Africa's new sovereign debt crisis
In File Club of Mozambique / Rogerio Zandamela
The Bank of Mozambique expects to achieve average inflation of 14 percent by the end of the year with economic growth in the order of 5.5 percent – if identified risk factors are not severe and the relevant institutions implement the policies agreed.
To achieve this goal, the central bank will continue to guide monetary policy prudently and flexibly by taking any necessary measures in a timely manner to safeguard macroeconomic and financial stability.
At the opening of the 41st Consultative Council of Bank of Mozambique yesterday in the city of Matola in the south of the country, the central bank governor Rogerio Zandamela expressed his determination to achieve the stated goal.
The Bank of Mozambique Consultative Council ordinarily meets once a year and extraordinarily when convened by the governor.
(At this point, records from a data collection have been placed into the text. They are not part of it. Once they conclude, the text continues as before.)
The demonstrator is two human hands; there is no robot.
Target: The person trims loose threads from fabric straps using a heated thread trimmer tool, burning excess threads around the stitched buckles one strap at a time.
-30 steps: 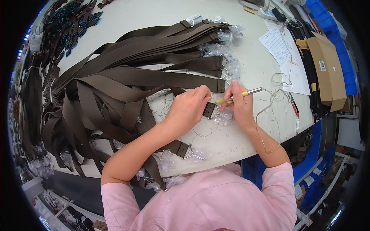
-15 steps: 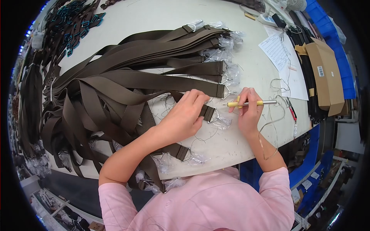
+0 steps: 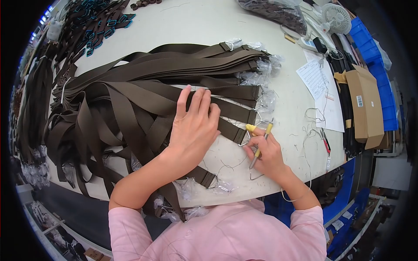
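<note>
Dark brown webbing straps (image 3: 143, 92) lie in a bundle, their stitched ends carrying metal buckles wrapped in clear plastic. My left hand (image 3: 193, 119) rests over several straps with its fingers stretched out and slightly apart. My right hand (image 3: 269, 155) grips a yellow pen-shaped tool (image 3: 263, 141) with metal ends, tilted upright; a thin cord trails from its lower end. A yellow cover sits on one right fingertip. That fingertip is beside the metal buckle (image 3: 245, 139) of the strap end (image 3: 232, 132) just right of my left hand. Whether it touches the buckle, I cannot tell.
Further straps with blue-edged buckles (image 3: 106, 32) lie at the back left. Written papers (image 3: 314, 78), red-handled snips (image 3: 326, 141), an open cardboard box (image 3: 365, 104) and a small fan (image 3: 336, 18) are on the right. Another strap end (image 3: 202, 176) lies near the front edge.
My left hand has moved left and up from the strap end and spread its fingers on the straps. My right hand has lowered leftward to the buckle, turning the tool from level to upright.
</note>
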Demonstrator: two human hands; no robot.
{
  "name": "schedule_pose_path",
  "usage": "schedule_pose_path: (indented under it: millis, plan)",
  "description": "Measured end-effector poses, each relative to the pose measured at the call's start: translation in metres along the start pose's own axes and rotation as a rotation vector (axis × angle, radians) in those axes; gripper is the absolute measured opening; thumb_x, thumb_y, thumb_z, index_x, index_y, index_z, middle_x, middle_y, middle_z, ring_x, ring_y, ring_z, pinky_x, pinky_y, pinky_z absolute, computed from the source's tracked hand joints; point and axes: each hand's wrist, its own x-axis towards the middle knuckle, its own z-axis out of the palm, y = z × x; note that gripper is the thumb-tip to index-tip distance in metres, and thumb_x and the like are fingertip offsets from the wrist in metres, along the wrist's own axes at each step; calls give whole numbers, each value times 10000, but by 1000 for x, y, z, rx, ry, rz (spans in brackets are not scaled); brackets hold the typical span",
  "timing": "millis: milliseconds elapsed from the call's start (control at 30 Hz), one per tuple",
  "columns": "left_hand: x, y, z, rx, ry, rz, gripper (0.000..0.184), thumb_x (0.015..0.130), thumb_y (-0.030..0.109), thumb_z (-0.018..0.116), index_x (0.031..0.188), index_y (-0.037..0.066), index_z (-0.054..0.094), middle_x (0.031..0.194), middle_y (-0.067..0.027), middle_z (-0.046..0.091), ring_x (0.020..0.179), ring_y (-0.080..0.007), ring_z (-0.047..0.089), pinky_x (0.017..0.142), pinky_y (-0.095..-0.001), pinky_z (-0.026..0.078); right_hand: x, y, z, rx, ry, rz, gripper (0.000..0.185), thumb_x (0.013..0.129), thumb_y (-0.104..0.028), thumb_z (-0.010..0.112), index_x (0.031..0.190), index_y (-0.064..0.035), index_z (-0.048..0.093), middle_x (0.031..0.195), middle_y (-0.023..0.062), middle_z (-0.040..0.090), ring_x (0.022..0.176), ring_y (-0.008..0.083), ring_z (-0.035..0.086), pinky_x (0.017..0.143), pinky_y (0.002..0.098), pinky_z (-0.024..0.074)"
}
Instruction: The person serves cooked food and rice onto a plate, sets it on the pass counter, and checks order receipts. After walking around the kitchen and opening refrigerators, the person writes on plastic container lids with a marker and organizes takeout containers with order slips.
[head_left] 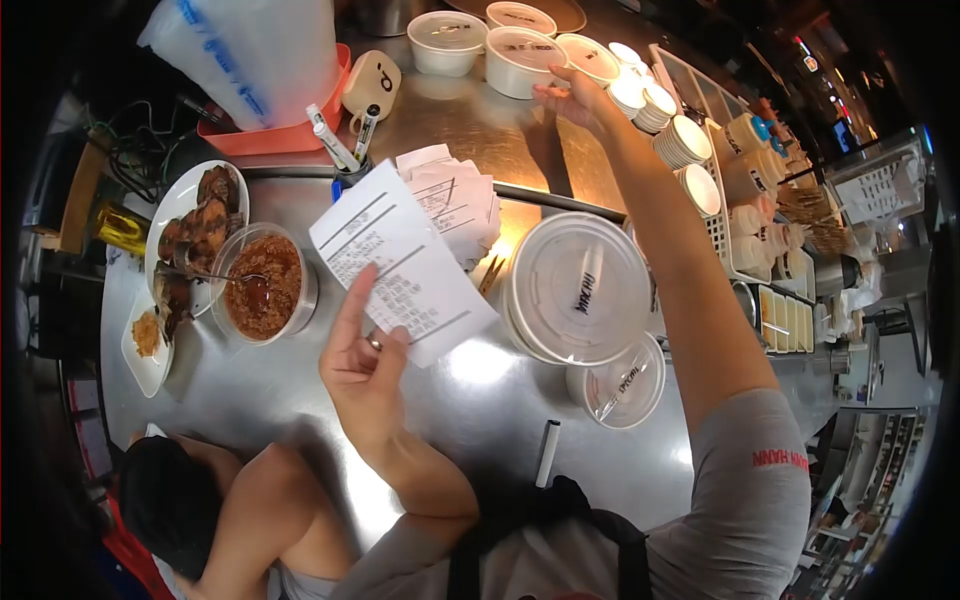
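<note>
My left hand holds a printed order slip between thumb and fingers, face up above the metal counter. At the far side, my outstretched right hand has its fingers against the side and lid edge of a white lidded tub. Other white tubs, one a lidded tub to its left, stand around it. Below my right arm sits a large clear-lidded container with handwriting on its lid. A smaller lidded container labelled "special" is beside it. More slips lie piled behind the held one.
A tub of reddish-brown sauce with a spoon stands near a plate of dark grilled meat. Markers stand in a holder. A loose marker lies near my body. Another person is at lower left. Stacked lids line the right.
</note>
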Motion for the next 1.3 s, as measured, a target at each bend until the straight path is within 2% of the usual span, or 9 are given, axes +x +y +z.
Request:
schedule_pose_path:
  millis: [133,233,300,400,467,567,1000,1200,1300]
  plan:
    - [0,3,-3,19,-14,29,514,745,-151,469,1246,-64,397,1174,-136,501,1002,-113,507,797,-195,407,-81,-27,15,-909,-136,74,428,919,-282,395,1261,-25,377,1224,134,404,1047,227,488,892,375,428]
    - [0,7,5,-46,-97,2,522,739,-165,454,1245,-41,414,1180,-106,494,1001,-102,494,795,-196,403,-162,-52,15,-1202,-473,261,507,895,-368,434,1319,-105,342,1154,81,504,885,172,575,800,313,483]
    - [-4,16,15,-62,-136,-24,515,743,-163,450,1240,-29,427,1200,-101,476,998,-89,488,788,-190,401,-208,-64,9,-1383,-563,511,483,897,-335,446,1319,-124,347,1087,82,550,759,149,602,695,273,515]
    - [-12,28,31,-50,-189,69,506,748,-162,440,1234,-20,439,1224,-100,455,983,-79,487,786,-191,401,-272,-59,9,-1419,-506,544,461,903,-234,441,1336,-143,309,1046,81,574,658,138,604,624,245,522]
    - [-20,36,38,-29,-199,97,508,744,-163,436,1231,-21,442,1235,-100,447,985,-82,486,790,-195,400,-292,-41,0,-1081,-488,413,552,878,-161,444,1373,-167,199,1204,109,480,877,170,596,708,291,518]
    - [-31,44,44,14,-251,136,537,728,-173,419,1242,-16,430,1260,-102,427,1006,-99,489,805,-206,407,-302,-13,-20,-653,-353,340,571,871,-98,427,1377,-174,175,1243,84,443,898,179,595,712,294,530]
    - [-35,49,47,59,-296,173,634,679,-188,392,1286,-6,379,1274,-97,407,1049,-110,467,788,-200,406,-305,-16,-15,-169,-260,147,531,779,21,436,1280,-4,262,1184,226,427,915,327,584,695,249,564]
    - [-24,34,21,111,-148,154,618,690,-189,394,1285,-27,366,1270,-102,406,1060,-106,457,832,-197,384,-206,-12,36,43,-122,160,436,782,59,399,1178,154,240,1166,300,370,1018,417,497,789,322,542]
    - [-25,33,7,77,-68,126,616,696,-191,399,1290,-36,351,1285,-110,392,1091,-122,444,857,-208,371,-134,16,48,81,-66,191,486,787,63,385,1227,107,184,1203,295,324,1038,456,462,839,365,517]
In addition to coordinating monetary and fiscal policy, the central bank is confident that the government will successfully implement fiscal consolidation measures and structural reforms that are adequate to rebuild the country’s reputation and credibility at both International and domestic levels.
“We will continue to do our part for the resumption of the program with the International Monetary Fund (IMF), a condition for the return of bilateral, multilateral and private capital flows,” Zandamela said.
In the financial sector, the bank will remain vigilant and watchful of developments, reinforcing prudential supervision through “off and onsite” inspections.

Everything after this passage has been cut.